# Task statement
Among the entries that follow, find the lines containing the string "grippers" and copy them.

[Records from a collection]
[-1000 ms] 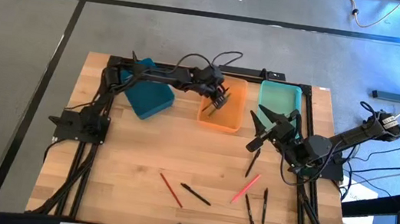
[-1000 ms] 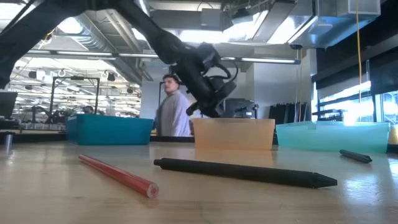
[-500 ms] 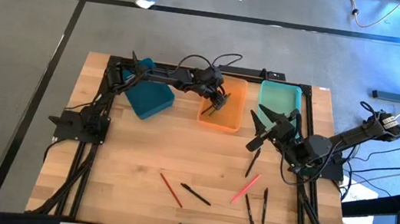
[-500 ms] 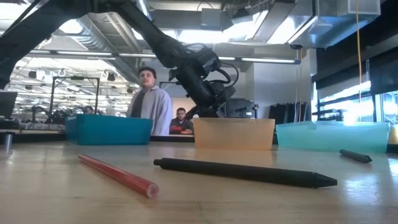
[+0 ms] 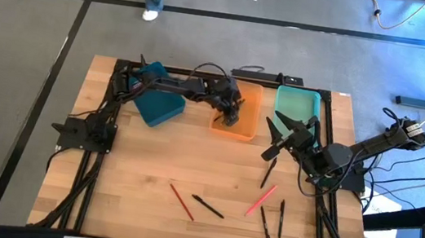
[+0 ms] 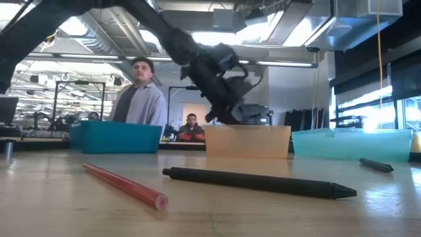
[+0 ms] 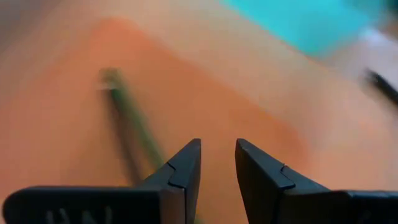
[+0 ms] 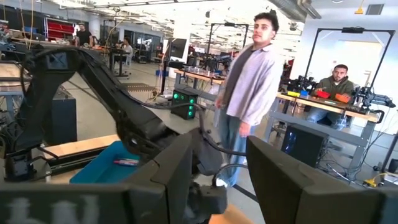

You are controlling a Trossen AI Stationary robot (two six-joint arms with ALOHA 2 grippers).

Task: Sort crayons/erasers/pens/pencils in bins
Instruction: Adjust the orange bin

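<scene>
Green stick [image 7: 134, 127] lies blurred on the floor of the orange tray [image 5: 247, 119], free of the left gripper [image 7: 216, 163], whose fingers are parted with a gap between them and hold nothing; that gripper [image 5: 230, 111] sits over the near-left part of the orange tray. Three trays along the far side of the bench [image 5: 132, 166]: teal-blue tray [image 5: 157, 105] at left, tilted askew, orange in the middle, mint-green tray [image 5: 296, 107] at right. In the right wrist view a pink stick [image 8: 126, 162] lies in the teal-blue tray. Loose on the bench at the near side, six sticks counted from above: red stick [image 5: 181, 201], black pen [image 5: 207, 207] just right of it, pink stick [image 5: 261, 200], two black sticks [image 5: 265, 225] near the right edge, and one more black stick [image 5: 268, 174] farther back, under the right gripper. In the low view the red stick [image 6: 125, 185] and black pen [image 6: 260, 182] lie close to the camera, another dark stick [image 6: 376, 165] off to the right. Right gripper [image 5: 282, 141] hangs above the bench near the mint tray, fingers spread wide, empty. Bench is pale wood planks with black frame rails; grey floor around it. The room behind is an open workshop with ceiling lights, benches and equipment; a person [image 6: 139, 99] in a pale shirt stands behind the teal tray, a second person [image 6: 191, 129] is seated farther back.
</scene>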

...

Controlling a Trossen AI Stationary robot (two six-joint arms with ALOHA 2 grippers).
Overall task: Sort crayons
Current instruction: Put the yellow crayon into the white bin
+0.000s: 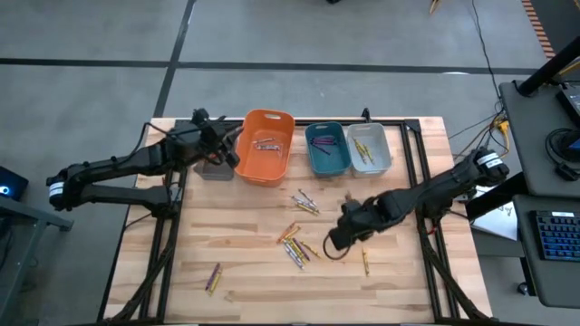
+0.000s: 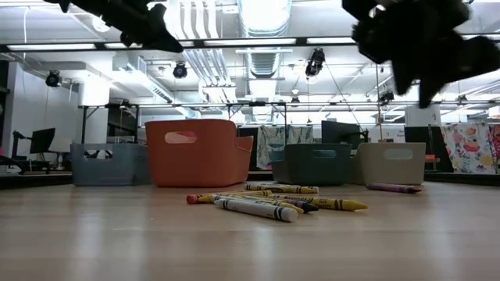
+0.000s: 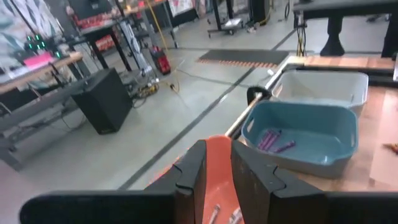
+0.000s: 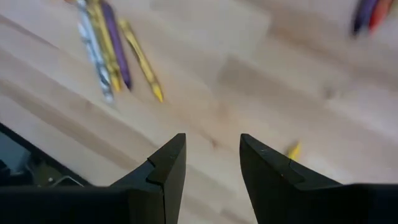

# Task result
You are controlling a Trossen AI Stationary robot (two six-joint arms with ALOHA 2 grippers).
Controlling a Trossen AI Stationary robot (two six-joint arms with ALOHA 2 grippers).

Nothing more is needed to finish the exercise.